PDA

View Full Version : GSC/cPanel blues - failure to start or login


PeterNic
08-19-2007, 12:33 PM
Hi all,

I want to share some of the common problems our customers report with cPanel. These problems are easily fixable, and, overall, cPanel is working quite well in AppLogic.

The problems are not cPanel specific, so if you are seeing similar problem with any software you install -- especially on a GSC-type application -- do try some of the following fixes.


1. cPanel application fails to start - due to long startup sequence

cPanel comes with a lot of services installed and starting during boot. On some larger cPanel installations, the start takes too long and AppLogic decides that the boot has failed/hung and shuts down the cPanel.

Quick workaround: use the --debug option to start the app, then use continue:

app start mycpanel1 --debug
app continue mycpanel1


(note: when using --debug in AppLogic 1.2, beware of defect SCR 1418, described in http://support.3tera.net/showthread.php?t=38. Simply don't use the restart operation there, use stop and start instead. This problem has been resolved in AppLogic 2.0.2 and later).

There are two possible fixes, choose which one is more appropriate for your needs:

increase the boot timeout - open the application, right-click on the cPanel appliance, select Attributes, check 'boot time override' and specify larger timeout value (in seconds) -- e.g., 600. Verify that the application now starts successfully. This method of fixing the problem still allows you to see a failure on the shell in case cPanel fails to start for some other reason.
move the reporting of 'boot completed' earlier in the boot process, so the appliance reports 'boot completed' prior to trying to start the numerous slow starting services installed by cPanel. This method frees your grid shell faster (the app start command completes faster) and also makes the appliance start even in case of certain failures, so it is easier to login and fix them; the drawback is that unless you check the cPanel's start, you may miss a later-stage startup failure.


2. cPanel application fails to start - due to incorrect firewall settings

AppLogic appliances need to be able to communicate with the controller; if you have installed a firewall that prevents this communication, the appliance will not be able to report it has started successfully, in which case AppLogic will shut it down after the boot timeout.

Quick workaround: like in the #1 case above

Solution: make sure that the eth1 (actually, the 'default') interface is not firewalled.

3. cPanel application fails to start - due to missing agent

AppLogic appliances use a small VM agent to send the started_ok event to AppLogic, so that AppLogic knows that the appliance has completed its startup successfully.

There are two steps:

the vmad agent must be started as early in the boot as the network is available
when the appliance considers itself started OK, it should send an event using the vme utility with event ID started_ok (the upside of learning about this is that you can now instrument the appliance to report all kinds of failures and events -- the vme utility can be used to report the reason for start failure, as well as to send critical notifications to the grid dashboard, which, in turn, can be sent as e-mail notifications).


3. Cannot ssh into cPanel from the controller - due to incorrect firewall settings

Incoming tcp port on eth1 (default interface) must be enabled on the appliance, otherwise the controller will not be able to ssh in.

Workaround: ssh through the external (public) IP address

Solution:

if you can login through the external (public) IP address, you can fix the firewall
if you can't login, then stop the cPanel application, mount its volume and edit the firewall using the volume access methods described in the documentation (and elsewhere on this forum)


4. Cannot ssh into cPanel from the controller - due to added terminals to cPanel

Some older cPanel templates (and GSC, on which cPanel templates are usually based) don't have a critical network setting that is required for appliances with terminals to work.
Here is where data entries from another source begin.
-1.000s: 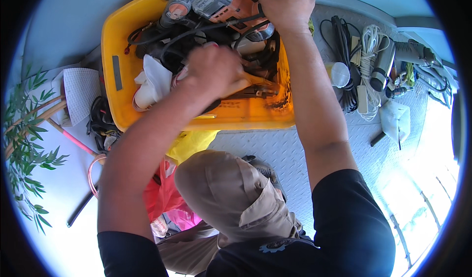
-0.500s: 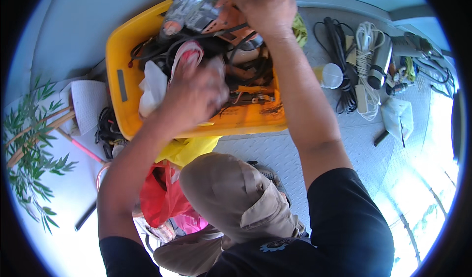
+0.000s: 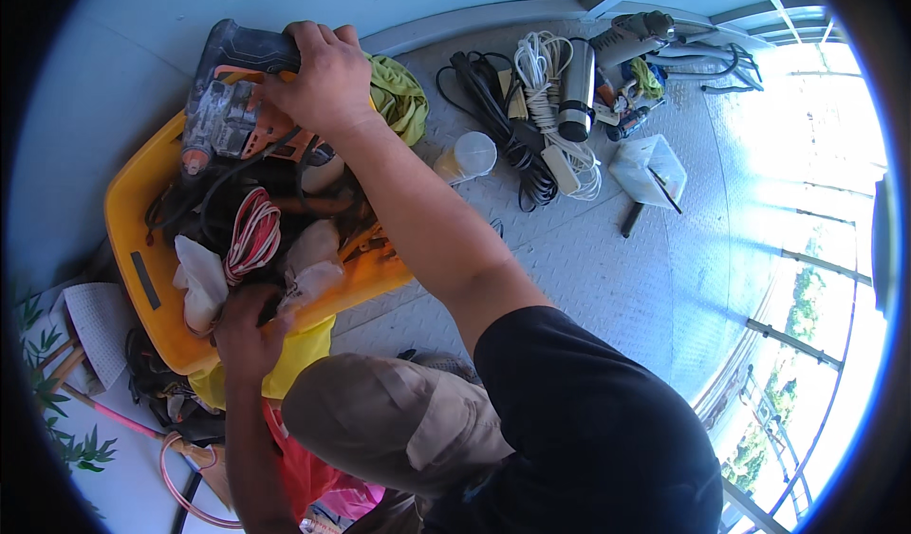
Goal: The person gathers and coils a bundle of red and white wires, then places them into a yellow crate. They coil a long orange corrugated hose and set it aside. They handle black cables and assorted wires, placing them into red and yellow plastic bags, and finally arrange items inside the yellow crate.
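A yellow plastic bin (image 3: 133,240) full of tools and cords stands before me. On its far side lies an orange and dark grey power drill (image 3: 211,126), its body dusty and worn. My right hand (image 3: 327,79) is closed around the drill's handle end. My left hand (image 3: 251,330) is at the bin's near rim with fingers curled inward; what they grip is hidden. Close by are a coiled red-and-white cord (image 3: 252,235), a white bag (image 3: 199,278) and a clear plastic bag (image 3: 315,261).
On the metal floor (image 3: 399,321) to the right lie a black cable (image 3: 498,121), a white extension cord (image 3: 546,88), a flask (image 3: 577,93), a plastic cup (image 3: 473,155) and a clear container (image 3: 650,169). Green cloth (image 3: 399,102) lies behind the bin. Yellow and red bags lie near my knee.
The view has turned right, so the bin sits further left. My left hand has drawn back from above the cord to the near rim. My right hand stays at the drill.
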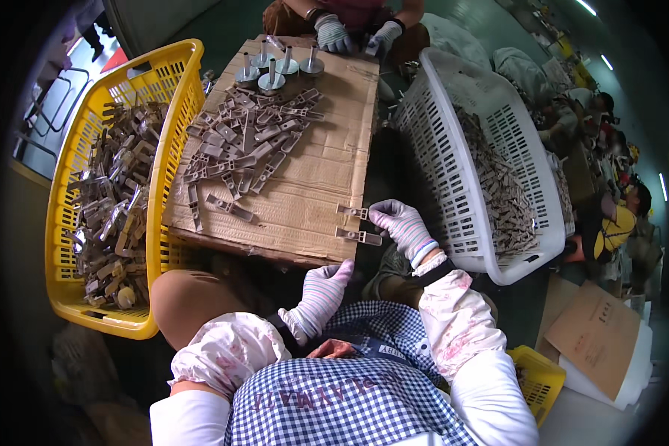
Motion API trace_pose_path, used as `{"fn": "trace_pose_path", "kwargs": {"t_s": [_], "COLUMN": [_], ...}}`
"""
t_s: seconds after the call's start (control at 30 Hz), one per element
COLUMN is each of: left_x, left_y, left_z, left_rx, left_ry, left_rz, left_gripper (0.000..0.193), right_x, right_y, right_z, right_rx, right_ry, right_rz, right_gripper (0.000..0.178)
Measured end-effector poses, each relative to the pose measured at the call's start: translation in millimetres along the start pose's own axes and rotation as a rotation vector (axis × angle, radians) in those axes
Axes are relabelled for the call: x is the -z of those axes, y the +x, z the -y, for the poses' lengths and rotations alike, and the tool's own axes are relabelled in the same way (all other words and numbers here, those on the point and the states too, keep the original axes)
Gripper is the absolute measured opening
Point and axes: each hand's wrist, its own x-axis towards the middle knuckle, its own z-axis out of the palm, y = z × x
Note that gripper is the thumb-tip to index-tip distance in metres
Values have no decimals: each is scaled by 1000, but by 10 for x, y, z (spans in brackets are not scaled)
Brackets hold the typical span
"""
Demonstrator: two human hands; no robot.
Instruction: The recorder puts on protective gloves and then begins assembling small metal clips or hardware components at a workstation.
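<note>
My right hand [403, 226], in a striped glove, pinches one end of a small slotted metal-and-plastic piece [349, 212] at the right edge of the cardboard-topped work surface [305, 189]. A similar slotted piece [359, 236] lies just nearer to me, jutting over the edge. Close to the front edge, my left hand [318, 301], also gloved, is closed with its thumb up; whatever its fingers hold, if anything, is hidden. Farther left lies a loose pile of the same brownish-grey pieces [245, 141]. One piece [230, 207] rests apart from the pile.
Several round metal discs with upright stems [272, 80] stand at the far end. A full yellow basket [154, 245] is on the left, a white basket [453, 178] of pieces on the right. Opposite me are another person's gloved hands [333, 34]. A smaller yellow basket [546, 390] sits lower right.
</note>
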Motion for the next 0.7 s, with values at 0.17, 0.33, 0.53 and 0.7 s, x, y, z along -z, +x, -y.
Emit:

The lack of this setting does not cause any problems until the first terminal is added to GSC or cPanel (usually going to a MySQL server appliance or a backup appliance).

See http://support.3tera.net/showthread.php?p=179 for details

5. cPanel cannot communicate with other appliances - due to added terminals to cPanel

The reason is the same as #4 above. The fix is the same, too.

6. cPanel appliance is slow, logs big banner in the log during boot - due to incompatible glibc library

AppLogic appliances use Xen domU kernel. Many older glibc libraries use a method of accessing application memory that is incompatible with the Xen kernel; in order to allow such appliances to work, Xen takes some extra virtualization steps, which result in slower performance.

Look at the boot log (/var/log/messages) during the boot's early stages. If you see a big, star-bordered banner, stating that the tls library should be disabled, you are likely getting slightly worse performance that you could.

Solutions:
- follow that banner's advice, and disable the TLS library (mv /lib/tls /lib/tls.disabled). Note that this disables the NPTL threading library, reverting to the older linuxthreads threading package.
- use a virtualization-friendly glibc (post to the forum if you need more details)

Note: sometimes your cPanel/GSC starts off with the TLS library OK, but later upgrades (e.g., updates) replace it with the broken library. Be sure to check for the banner after any significant update.

---
Regards,
-- Peter